The Children Online Privacy Privacy Protection Act (COPPA) was developed by the Federal Trade Commission (FTC). It went into law on Oct. 21, 1998. It requires certain commercial sites to get explicit verifiable parental consent before collecting, using or disclosing personal information from children under 13. The sites must also prominently display their privacy policy which states what data is being collected and how it will be used.
The European Directive 95/46/EC, supplemented in 97/66/EC provides European consumers with rights relative to notice, explanation of the logic behind automatic processing, correction/deletion/blocking and the right to object. It also imposes responsibilities on the data administrators to only keep the data as long as necessary, prevent unauthorized access, insure data accuracy etc.
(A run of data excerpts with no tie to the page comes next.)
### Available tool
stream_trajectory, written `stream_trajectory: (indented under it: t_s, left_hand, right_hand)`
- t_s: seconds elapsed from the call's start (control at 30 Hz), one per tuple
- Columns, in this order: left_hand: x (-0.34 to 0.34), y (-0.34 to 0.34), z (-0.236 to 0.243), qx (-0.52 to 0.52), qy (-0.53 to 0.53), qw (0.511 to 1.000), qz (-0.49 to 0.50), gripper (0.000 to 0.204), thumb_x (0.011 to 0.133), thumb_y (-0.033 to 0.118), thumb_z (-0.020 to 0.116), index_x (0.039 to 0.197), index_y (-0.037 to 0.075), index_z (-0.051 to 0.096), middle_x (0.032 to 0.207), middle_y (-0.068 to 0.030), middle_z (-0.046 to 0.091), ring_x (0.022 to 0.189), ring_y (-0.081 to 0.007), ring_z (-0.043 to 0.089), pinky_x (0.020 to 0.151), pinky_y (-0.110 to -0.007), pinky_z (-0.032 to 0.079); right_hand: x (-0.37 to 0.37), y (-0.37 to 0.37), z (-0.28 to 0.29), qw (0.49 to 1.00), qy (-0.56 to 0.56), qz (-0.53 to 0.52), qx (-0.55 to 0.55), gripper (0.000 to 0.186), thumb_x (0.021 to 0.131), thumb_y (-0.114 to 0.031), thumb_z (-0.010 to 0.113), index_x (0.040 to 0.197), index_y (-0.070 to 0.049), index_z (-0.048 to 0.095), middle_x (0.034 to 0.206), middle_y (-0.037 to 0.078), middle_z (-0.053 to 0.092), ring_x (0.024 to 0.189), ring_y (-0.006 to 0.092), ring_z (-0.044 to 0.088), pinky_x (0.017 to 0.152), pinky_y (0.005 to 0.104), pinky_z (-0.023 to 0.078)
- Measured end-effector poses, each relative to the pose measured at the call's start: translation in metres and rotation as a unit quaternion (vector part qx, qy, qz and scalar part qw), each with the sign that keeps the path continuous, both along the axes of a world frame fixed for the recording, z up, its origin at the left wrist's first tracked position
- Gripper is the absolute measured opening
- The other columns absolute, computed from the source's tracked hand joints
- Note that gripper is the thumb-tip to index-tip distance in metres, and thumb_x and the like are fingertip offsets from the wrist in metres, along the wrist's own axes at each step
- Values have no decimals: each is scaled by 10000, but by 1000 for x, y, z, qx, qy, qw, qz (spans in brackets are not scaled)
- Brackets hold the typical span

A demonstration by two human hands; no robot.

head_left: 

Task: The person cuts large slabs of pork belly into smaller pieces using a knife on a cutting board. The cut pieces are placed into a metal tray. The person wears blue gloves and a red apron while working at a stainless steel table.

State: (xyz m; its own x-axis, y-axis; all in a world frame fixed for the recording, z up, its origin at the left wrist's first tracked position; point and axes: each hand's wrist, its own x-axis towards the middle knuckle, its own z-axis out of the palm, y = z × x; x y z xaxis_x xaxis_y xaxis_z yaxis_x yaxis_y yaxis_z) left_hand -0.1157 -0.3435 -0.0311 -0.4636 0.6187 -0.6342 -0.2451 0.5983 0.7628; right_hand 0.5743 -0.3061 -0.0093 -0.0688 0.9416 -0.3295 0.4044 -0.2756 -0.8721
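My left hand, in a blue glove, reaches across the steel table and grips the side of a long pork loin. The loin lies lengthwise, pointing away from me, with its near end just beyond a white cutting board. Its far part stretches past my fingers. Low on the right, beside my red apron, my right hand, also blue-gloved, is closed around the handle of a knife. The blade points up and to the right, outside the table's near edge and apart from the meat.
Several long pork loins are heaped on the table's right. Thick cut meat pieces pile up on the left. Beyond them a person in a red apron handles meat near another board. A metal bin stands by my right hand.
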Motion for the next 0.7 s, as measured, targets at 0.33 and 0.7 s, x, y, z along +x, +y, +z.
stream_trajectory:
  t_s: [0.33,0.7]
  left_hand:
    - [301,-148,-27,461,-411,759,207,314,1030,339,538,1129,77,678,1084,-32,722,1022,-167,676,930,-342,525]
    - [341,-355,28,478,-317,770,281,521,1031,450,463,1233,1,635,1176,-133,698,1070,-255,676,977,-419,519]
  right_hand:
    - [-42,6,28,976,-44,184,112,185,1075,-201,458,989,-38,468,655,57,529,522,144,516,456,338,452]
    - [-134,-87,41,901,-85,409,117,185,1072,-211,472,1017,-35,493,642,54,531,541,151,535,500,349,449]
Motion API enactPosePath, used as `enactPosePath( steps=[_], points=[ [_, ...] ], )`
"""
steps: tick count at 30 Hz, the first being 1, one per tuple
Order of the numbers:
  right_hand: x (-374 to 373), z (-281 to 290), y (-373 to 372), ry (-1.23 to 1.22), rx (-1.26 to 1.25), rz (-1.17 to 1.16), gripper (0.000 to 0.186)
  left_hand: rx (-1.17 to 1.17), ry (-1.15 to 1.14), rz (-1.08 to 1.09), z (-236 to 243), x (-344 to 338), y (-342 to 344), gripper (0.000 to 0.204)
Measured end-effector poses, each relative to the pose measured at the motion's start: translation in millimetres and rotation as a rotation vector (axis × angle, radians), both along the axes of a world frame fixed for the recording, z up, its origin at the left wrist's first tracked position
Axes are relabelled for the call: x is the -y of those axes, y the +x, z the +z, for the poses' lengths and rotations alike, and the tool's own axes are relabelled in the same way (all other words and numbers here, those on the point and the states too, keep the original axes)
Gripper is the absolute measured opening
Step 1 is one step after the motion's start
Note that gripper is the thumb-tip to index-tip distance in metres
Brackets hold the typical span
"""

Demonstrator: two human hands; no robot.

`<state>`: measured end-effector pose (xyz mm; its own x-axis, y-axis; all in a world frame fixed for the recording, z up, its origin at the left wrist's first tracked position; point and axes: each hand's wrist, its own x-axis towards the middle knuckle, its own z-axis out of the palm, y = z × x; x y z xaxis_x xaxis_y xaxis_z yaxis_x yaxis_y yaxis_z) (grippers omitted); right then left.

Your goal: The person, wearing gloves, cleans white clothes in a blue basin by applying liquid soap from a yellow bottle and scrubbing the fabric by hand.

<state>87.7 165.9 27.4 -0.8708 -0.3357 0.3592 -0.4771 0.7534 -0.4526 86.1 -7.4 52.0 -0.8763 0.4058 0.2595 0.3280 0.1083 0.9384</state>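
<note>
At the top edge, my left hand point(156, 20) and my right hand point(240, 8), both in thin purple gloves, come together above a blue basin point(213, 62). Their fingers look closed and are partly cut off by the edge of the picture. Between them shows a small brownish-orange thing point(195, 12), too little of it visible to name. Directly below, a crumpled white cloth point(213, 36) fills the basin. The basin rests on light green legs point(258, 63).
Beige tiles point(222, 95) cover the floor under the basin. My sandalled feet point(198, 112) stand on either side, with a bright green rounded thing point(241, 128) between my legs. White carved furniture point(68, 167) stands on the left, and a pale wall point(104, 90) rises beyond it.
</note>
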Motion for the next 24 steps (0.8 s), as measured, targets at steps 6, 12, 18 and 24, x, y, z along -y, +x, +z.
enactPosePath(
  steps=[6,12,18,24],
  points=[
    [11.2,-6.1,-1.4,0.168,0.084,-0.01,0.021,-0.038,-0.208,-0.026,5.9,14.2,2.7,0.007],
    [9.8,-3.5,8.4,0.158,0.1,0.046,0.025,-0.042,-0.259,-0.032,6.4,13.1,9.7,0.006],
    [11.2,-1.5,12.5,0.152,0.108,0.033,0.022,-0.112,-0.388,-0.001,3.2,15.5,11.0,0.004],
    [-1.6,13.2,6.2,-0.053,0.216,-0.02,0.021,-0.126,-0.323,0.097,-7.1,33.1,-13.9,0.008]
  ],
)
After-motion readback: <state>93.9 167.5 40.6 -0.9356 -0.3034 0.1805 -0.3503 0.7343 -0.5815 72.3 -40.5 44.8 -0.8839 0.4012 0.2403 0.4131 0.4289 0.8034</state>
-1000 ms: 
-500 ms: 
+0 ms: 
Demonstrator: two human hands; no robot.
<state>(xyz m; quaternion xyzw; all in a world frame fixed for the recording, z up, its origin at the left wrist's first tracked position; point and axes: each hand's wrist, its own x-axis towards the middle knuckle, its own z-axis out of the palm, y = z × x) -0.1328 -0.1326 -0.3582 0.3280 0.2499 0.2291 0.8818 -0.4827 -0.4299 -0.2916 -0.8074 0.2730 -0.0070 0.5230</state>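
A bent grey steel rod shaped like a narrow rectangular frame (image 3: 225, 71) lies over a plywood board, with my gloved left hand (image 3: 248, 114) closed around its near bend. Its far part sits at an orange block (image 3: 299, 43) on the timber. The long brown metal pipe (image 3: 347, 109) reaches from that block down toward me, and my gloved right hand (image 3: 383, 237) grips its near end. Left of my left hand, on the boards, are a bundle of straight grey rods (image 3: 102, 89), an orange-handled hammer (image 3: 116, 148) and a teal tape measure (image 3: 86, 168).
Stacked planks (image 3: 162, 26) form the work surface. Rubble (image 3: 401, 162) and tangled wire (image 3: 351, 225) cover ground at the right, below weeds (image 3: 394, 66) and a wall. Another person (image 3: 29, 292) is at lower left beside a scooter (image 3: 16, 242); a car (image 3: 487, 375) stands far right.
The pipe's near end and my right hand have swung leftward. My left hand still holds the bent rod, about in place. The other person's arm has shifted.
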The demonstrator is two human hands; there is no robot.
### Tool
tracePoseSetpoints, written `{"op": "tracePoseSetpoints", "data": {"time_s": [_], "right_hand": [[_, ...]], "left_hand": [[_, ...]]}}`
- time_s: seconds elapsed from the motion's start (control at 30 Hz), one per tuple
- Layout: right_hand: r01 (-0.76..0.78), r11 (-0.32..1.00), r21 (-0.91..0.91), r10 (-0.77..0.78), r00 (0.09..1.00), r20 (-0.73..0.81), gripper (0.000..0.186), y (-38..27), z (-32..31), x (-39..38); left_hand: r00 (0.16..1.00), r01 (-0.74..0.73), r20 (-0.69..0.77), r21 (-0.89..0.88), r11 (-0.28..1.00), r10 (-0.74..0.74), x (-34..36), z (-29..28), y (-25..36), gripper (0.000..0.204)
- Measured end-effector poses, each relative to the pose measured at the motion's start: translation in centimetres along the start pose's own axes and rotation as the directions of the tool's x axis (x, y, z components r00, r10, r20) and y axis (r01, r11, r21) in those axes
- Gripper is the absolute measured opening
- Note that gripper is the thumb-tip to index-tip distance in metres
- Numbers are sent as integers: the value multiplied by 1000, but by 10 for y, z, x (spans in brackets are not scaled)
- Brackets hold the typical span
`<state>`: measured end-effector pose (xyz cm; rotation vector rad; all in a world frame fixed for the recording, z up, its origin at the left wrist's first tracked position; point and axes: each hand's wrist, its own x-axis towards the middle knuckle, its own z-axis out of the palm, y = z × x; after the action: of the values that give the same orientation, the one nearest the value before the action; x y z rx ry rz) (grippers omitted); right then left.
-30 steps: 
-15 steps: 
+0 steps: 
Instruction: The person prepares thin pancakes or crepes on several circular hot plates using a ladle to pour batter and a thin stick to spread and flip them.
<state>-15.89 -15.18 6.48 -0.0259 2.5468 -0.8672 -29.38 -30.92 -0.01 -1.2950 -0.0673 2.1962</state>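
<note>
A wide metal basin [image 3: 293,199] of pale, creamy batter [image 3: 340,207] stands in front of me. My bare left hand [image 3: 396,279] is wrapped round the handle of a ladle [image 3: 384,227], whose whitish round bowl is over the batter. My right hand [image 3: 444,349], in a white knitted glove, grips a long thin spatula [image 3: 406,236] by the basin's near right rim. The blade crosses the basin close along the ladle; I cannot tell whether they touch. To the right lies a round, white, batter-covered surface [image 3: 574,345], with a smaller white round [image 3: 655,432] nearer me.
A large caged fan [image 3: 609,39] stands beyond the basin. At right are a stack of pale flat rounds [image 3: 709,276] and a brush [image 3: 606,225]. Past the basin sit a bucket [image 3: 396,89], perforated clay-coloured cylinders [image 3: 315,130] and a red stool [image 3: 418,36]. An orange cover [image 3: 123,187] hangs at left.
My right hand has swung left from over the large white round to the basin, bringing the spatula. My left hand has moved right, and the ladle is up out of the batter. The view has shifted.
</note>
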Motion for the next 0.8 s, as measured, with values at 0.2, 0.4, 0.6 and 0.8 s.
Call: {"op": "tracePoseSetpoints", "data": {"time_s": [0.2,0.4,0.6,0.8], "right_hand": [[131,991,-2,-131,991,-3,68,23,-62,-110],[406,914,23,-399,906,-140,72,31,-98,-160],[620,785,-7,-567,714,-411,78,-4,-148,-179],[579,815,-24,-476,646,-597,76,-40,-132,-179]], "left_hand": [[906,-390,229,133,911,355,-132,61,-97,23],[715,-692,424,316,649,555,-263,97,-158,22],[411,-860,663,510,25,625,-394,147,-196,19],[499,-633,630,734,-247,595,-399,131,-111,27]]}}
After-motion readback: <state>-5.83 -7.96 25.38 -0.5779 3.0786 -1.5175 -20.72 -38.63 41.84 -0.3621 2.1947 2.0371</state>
In the case of sensitive data such as racial/ethnic, political, religious, philosophical, etc. the EU directive requires an explicit opt-in. Additionally it offers the consumers the right to opt-out of Automated Decisions.
The standards distinguish between different types of consent: Direct Marketing, 3rd party disclosure, and Affiliate disclosure. The EU adds Sensitive Data consent (explicit opt-in) and Automated decision code.
On Jul. 27, 2000 the Network Advertising Initiative (NAI) with the support of the FTC announced an agreement that requires explicit opt-in for the merger of Personally Identifiable Information (PII) with previously collected non-PII. They also agreed not to use PII about sensitive data (medical, financial etc). This agreement has implication on the Data Warehouse privacy design as well.
The above standards do not guarantee that the E-Commerce companies are actually executing on their policies as stated. The Online Privacy Alliance, of which NCR is a founding member, encourages the use of independent privacy auditors who assess the business' conformance to its published privacy policy. These companies, such as TRUSTe and BBB Online, award a business a “Seal of Compliance” when their privacy practices are in conformance. Auditing requires tracking of historical consent code updates.
What is needed is an extensible solution that can encompass known laws and standards and dynamically control access to personal information that may be used by analytical applications, e.g., reports, statistical models, etc. For example, the solution should limit access to personal information on minors for an application executing in the United States, but would need to enable access to that information to that same application executing in a European county.